Submitted by on Friday, 26 February 2010

You do all the right things: you drive business to your site; you capture data and follow visitors around your site via a digital footprint; you know who has been looking at your site and what their interest are; you have folks who attend your webinars and buy your white papers.

We have fabulous technology these days. Almost anyone, regadless of the size of their company, can get their name and business proposition out there for the world to see.

But are you closing the commensurate amount of business? If not, why not? Are you not managing your leads properly? Converting properly? I regularly hear complaints from marketing folks that they bring in the leads but the sales folks aren’t converting them.

The problem is this: any sort of selling tool – lead gen and digital body language included – does nothing more than capture names, and potentially do some form of needs assessment and some form of solution placement/pitch or product presentation.

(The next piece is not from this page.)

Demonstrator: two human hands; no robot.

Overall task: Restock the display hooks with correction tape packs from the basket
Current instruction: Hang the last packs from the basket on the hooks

There is no available lead gen technology that actually goes behind-the-scenes with the buying decision team to help them navigate their internal decision issues (relationship problems, old vendor issues, initiatives, etc.) and actually make the decisions that would push the ‘buy’ button. Knowing everything about the customer (which is of course impossible) still does not get that button pushed.

As sellers, we have pushed great data and understood needs forever. But that doesn’t give us a sale. Why do we continue to assume that doing more and more than to ‘capture date’ or ‘understand the customer’ or ‘position solution data’ will close sales?

In the history of sales, this thinking has merely worked a small percentage of the time – hence we close approximately 7% of our sales. Folks claim that with the new technology they can get higher numbers. That has yet to be proven to me. But there is a larger question: Why do we persist on ignoring the need to actually help buyers navigate through their off-line, private decision issues – you know, the ones that have little to do with their need or our solution? Why do we not recognize that this part of the buying decision process must be/can be added to the sales model?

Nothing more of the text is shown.